Every line below must be given again exactly.
----------------
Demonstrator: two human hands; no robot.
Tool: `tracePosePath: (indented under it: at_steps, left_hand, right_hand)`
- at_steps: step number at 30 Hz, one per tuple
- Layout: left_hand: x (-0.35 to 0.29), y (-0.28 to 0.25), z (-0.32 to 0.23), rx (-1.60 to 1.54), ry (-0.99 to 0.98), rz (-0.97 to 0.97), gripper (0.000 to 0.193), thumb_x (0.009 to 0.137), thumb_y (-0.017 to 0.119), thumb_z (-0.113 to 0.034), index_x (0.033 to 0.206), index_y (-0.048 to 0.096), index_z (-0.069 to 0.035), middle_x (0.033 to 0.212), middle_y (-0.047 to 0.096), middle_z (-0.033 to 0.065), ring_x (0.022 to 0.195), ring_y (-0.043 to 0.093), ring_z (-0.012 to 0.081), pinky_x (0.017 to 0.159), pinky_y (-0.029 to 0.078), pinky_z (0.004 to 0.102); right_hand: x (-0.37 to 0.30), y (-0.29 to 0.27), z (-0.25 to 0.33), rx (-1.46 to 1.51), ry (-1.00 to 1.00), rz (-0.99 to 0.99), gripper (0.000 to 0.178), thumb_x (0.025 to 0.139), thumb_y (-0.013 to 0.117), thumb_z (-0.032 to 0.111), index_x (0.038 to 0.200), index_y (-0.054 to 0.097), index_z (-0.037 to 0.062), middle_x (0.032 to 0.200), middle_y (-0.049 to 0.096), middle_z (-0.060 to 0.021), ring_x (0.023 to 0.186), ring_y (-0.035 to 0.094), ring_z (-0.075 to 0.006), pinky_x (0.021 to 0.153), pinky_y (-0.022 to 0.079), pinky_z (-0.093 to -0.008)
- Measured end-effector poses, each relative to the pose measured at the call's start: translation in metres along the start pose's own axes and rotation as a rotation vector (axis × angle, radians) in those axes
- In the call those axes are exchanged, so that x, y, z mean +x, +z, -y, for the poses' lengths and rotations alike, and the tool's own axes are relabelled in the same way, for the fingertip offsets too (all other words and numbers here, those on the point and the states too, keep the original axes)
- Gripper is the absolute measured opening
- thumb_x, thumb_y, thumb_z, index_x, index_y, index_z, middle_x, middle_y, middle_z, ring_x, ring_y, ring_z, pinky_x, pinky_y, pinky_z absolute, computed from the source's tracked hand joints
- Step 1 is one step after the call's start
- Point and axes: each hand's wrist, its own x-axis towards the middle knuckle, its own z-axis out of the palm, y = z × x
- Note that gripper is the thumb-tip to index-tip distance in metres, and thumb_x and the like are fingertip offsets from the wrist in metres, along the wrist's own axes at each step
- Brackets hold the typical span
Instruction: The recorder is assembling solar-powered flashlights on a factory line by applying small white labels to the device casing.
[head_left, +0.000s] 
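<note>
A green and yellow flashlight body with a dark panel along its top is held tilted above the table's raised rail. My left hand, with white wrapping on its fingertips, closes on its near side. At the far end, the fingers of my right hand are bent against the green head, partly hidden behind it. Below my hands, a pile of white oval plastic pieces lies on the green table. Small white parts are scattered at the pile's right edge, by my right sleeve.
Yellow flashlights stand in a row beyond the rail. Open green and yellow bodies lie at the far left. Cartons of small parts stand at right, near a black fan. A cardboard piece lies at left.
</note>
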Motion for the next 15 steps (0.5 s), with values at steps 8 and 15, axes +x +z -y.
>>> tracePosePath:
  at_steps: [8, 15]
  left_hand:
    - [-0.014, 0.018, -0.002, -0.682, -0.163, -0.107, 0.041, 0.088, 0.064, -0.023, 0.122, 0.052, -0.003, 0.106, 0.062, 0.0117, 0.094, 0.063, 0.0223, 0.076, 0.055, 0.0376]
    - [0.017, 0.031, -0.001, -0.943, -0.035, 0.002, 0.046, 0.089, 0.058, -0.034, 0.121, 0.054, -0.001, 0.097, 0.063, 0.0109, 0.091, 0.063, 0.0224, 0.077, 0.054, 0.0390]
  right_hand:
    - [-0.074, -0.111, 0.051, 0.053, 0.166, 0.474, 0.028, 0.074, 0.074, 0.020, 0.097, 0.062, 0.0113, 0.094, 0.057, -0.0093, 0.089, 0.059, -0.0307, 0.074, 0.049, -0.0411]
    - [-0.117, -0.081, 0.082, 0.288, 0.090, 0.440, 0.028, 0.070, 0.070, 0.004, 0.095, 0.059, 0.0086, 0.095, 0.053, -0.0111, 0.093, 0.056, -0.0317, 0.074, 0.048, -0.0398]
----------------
- PROBLEM SOLUTION
Demonstrator: two human hands; no robot.
Tool: `tracePosePath: (indented under it: at_steps, left_hand, right_hand)`
- at_steps: step number at 30 Hz, one per tuple
- Layout: left_hand: x (-0.35 to 0.29), y (-0.28 to 0.25), z (-0.32 to 0.23), rx (-1.60 to 1.54), ry (-0.99 to 0.98), rz (-0.97 to 0.97), gripper (0.000 to 0.193), thumb_x (0.009 to 0.137), thumb_y (-0.017 to 0.119), thumb_z (-0.113 to 0.034), index_x (0.033 to 0.206), index_y (-0.048 to 0.096), index_z (-0.069 to 0.035), middle_x (0.033 to 0.212), middle_y (-0.047 to 0.096), middle_z (-0.033 to 0.065), ring_x (0.022 to 0.195), ring_y (-0.043 to 0.093), ring_z (-0.012 to 0.081), pinky_x (0.017 to 0.159), pinky_y (-0.029 to 0.078), pinky_z (0.004 to 0.102); right_hand: x (-0.37 to 0.30), y (-0.29 to 0.27), z (-0.25 to 0.33), rx (-1.46 to 1.51), ry (-1.00 to 1.00), rz (-0.99 to 0.99), gripper (0.000 to 0.178), thumb_x (0.025 to 0.139), thumb_y (-0.013 to 0.117), thumb_z (-0.032 to 0.111), index_x (0.038 to 0.200), index_y (-0.054 to 0.097), index_z (-0.037 to 0.062), middle_x (0.032 to 0.200), middle_y (-0.049 to 0.096), middle_z (-0.060 to 0.021), ring_x (0.023 to 0.186), ring_y (-0.035 to 0.094), ring_z (-0.075 to 0.006), pinky_x (0.021 to 0.153), pinky_y (-0.022 to 0.079), pinky_z (-0.093 to -0.008)
- Measured end-effector poses, each relative to the pose measured at the call's start: translation in metres along the start pose's own axes and rotation as a rotation vector (axis × angle, radians) in those axes
- In the call those axes are exchanged, so that x, y, z mean +x, +z, -y, for the poses' lengths and rotations alike, and the tool's own axes are relabelled in the same way, for the fingertip offsets too (all other words and numbers here, those on the point and the states too, keep the original axes)
- Gripper is the absolute measured opening
- thumb_x, thumb_y, thumb_z, index_x, index_y, index_z, middle_x, middle_y, middle_z, ring_x, ring_y, ring_z, pinky_x, pinky_y, pinky_z absolute, computed from the source's tracked hand joints
- Step 1 is one step after the call's start
- Point and axes: each hand's wrist, its own x-axis towards the middle knuckle, its own z-axis out of the palm, y = z × x
- Note that gripper is the thumb-tip to index-tip distance in metres, and thumb_x and the like are fingertip offsets from the wrist in metres, along the wrist's own axes at each step
- Brackets hold the typical span
Instruction: The recorder is assembling solar-powered flashlights on a factory line by applying small white labels to the device casing.
[head_left, +0.000s] 
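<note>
A green and yellow flashlight body with a dark panel along its top is held tilted above the table's raised rail. My left hand, with white wrapping on its fingertips, closes on its near side. At the far end, the fingers of my right hand are bent against the green head, partly hidden behind it. Below my hands, a pile of white oval plastic pieces lies on the green table. Small white parts are scattered at the pile's right edge, by my right sleeve.
Yellow flashlights stand in a row beyond the rail. Open green and yellow bodies lie at the far left. Cartons of small parts stand at right, near a black fan. A cardboard piece lies at left.
</note>
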Motion for the next 15 steps (0.5 s), with values at steps 8 and 15, axes +x +z -y.
>>> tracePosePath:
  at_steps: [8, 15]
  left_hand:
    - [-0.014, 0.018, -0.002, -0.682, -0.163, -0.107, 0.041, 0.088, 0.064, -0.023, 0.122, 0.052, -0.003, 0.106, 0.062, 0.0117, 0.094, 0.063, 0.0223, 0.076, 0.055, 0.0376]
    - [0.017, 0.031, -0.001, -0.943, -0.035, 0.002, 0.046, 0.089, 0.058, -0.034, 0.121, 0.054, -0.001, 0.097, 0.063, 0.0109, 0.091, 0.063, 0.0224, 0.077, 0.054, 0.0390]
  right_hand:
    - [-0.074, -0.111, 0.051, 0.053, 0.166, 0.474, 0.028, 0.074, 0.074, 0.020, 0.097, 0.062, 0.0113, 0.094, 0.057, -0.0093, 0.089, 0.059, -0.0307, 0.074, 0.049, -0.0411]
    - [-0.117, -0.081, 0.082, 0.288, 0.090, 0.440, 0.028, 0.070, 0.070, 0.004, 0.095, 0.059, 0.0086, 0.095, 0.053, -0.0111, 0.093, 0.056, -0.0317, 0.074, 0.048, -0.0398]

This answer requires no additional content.